La minaccia sarebbe stata pronunciata da agenti penitenziari: undici rinviati a giudizio, ieri la testimonianza dei volontari di San Vittore.
Un pestaggio per impedirgli di parlare e di “fare la spia“ su quanto succedeva dentro le carceri? O di raccontare le condotte ambigue degli agenti? Lo chiarirà il processo che ha preso il via ieri, davanti al giudice Mattia Fiorentini della settima penale.
Undici agenti di polizia penitenziaria sono stati rinviati a giudizio per aver picchiato, secondo l’accusa, un detenuto a San Vittore e per avergli impedito di testimoniare su una serie di furti commessi all’interno del carcere, con la minaccia: “Se lo fai, finisci in un sacco nero”. La storia giudiziaria del tunisino Ismail Ltaief, fatta di violenze e soprusi inizia, secondo quanto finito agli atti del processo, con i pestaggi per aver denunciato gli agenti della penitenziaria accusati di furti nelle cucine. Il processo ha dato la parola ai volontari del carcere di San Vittore, in cui si trova Ismail: “Ltaief mi ha mostrato dei segni che aveva sul corpo e mi ha detto di essere stato picchiato da un gruppo di poliziotti addetti ai controlli, di cui non sapeva il nome”, ha spiegato la volontaria nel processo in cui sono coinvolti ispettori e agenti di polizia penitenziaria. Il tunisino 51enne, parte civile e assistito dall’avvocato Matilde Sansalone, sarebbe stato picchiato, la prima volta nel 2011. Sempre la volontaria ha detto in aula che il 51enne avrebbe anche raccontato di essere stato picchiato con un tirapugni. “Mi ha detto – ha aggiunto – che doveva andare a testimoniare, e che altri agenti, a suo dire, volevano impedirglielo. Lo avrebbero minacciato di morte e un ispettore gli avrebbe detto: “Ti accompagniamo noi, così tornerai che sei morto”.

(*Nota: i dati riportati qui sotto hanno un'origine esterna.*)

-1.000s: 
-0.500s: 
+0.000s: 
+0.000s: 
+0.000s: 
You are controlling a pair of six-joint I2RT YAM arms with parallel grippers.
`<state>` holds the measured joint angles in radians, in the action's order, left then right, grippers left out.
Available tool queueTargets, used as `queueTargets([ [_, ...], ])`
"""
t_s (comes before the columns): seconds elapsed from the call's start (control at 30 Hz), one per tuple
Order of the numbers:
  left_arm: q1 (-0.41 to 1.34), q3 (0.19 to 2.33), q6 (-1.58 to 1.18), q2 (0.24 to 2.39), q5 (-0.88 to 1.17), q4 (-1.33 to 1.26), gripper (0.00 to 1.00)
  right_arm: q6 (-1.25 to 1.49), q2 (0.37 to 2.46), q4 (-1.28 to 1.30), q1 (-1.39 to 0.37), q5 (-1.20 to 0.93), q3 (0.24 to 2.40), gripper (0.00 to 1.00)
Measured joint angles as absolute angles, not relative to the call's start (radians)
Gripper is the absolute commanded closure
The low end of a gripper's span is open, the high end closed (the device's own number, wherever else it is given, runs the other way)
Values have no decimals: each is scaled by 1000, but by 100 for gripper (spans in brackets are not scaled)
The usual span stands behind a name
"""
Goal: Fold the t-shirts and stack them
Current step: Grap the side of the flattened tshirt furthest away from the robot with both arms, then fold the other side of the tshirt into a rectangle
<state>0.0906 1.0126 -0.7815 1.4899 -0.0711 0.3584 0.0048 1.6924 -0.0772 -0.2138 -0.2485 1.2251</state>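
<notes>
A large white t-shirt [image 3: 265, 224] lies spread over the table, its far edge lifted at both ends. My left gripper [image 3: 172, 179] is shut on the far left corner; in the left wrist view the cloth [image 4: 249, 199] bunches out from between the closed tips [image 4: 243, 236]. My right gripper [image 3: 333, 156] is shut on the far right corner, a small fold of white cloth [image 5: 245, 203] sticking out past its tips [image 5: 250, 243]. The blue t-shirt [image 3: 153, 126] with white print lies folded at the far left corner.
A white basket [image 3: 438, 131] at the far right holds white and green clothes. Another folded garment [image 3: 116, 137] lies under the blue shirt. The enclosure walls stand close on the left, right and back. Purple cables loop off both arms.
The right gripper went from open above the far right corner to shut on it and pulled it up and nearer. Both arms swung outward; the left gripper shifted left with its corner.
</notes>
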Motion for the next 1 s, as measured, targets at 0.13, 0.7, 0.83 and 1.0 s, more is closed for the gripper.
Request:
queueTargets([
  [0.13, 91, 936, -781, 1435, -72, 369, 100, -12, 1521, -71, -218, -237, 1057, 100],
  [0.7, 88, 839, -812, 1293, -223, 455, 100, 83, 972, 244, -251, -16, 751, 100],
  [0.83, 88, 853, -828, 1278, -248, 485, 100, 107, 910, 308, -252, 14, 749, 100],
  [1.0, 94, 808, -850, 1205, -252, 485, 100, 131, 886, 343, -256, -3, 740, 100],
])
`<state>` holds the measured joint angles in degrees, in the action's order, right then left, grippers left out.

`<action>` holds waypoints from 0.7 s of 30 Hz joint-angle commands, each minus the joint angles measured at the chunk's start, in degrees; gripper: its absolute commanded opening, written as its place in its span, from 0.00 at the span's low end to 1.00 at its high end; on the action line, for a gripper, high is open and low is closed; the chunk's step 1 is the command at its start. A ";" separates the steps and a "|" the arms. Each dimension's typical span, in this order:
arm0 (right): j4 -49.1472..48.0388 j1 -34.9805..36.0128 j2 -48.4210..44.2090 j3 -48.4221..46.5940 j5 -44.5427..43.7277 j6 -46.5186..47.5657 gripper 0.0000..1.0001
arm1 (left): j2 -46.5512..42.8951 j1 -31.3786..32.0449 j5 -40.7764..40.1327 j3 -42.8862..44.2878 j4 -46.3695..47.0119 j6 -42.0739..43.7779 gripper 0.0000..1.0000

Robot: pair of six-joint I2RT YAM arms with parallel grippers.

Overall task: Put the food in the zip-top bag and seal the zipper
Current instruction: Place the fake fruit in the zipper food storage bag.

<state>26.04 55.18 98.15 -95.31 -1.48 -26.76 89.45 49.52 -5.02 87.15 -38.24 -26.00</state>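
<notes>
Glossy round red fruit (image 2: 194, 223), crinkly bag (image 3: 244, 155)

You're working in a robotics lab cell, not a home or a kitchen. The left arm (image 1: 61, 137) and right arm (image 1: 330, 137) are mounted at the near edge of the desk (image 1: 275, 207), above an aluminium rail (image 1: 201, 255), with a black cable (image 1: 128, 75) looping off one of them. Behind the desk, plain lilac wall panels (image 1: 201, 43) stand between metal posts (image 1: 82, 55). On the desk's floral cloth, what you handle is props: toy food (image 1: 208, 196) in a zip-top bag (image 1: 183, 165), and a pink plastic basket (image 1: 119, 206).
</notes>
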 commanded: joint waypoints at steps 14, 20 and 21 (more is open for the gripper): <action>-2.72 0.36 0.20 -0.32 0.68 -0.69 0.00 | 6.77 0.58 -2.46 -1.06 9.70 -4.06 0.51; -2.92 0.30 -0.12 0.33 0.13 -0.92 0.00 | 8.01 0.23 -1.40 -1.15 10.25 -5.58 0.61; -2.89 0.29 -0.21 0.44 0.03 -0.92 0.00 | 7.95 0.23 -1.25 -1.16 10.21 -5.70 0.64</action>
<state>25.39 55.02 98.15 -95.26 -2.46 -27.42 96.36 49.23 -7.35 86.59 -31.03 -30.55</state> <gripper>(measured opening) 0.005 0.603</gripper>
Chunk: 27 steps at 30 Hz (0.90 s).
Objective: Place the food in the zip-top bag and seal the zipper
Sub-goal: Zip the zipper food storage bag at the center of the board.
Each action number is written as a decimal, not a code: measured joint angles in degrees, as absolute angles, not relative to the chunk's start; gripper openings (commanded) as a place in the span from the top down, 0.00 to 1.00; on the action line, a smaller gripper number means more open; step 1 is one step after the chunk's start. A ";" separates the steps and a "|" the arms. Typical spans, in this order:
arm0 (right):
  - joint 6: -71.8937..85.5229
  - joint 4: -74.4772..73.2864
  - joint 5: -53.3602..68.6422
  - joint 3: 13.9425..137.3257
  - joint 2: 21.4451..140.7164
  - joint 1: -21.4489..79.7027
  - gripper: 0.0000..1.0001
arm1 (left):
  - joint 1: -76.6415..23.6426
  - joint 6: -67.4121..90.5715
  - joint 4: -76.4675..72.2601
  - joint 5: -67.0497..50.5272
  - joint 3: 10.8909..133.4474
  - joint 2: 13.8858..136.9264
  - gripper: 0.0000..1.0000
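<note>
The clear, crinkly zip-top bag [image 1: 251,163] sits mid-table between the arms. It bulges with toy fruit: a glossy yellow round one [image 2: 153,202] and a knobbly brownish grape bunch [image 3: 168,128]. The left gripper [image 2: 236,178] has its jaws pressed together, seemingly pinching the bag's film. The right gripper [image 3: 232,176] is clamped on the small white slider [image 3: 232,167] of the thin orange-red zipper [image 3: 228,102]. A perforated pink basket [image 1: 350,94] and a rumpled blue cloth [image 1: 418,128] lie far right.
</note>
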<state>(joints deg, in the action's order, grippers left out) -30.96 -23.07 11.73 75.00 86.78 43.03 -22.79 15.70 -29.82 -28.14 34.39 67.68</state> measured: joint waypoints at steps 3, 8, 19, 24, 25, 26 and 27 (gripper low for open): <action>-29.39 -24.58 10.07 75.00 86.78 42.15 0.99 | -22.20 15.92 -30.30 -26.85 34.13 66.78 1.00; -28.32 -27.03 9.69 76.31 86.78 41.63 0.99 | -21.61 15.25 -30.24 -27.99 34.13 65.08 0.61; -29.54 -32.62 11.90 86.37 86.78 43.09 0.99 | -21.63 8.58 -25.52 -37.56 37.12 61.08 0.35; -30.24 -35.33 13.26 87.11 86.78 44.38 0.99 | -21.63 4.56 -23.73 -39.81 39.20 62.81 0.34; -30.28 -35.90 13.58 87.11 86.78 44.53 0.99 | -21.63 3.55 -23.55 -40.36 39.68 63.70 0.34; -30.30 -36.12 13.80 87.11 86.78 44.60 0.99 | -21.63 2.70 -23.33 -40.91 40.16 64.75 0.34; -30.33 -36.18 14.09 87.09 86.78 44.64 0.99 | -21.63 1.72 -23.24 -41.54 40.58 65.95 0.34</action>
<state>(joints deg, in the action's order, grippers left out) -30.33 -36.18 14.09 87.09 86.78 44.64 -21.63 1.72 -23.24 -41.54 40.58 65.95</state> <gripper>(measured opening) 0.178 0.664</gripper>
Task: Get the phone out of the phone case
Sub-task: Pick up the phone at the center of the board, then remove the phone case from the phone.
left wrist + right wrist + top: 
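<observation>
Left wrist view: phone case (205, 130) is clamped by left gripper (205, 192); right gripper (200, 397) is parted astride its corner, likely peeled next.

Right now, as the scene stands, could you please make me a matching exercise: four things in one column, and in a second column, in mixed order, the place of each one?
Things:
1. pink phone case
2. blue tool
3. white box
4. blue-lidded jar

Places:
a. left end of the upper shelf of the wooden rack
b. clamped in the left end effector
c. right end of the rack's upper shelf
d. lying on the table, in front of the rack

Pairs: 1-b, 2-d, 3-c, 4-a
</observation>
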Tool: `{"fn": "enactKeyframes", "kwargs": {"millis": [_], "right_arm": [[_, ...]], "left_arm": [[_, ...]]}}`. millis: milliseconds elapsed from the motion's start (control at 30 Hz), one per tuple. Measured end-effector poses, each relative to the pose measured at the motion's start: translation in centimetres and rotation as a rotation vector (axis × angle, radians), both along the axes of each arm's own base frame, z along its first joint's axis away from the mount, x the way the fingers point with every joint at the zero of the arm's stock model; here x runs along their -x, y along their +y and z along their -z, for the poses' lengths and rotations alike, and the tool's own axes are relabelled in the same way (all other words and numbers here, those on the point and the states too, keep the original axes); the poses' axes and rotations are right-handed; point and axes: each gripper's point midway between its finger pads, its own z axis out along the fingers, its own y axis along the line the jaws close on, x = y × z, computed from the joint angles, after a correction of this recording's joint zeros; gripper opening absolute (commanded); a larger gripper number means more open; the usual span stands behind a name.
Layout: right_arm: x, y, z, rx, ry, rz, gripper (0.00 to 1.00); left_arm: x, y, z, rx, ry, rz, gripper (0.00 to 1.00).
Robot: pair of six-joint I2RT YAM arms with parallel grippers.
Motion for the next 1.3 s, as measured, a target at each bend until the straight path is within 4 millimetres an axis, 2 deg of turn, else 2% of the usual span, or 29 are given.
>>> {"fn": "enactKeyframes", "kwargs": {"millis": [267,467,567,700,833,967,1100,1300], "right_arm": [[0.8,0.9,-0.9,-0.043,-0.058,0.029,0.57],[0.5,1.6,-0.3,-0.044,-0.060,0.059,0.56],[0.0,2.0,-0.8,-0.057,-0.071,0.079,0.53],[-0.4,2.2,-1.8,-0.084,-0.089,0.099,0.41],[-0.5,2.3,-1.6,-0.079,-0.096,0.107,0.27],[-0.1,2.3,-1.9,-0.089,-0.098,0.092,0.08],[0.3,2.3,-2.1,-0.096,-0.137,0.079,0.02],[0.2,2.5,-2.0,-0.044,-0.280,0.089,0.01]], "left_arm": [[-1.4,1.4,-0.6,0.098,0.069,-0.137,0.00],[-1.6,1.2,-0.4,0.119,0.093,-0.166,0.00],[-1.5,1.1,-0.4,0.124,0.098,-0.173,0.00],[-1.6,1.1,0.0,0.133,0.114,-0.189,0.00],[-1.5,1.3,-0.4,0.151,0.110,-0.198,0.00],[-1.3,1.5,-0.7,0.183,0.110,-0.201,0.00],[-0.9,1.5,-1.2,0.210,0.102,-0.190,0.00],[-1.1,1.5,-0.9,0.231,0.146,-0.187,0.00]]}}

E ancora: “Psicologicamente era molto provato, angosciato, impaurito e io non ho mai pensato che mentisse. Era anche preoccupato per la moglie e lei lo era per lui, perché alcuni agenti gli avevano chiesto il nome della moglie”. Poco prima in aula aveva testimoniato una dottoressa del Sert di San Vittore. “Un giorno ero insieme alla psicologa e lui mi ha fermata sulle scale, dicendoci che lì non c’erano le telecamere e ci ha fatto vedere dei lividi su un fianco”. Secondo l’avvocato Michele D’Agostino che assiste quattro degli agenti “ci sono parecchie incongruenze nel racconto del detenuto, ci sono tante cose non dimostrate. Noi riteniamo di avere le prove della falsità delle sue dichiarazioni, alcune persone non erano neppure presenti al momento dei fatti denunciati, e l’uomo si è reso protagonista anche di atti di autolesionismo”. Si torna in aula il 17 maggio.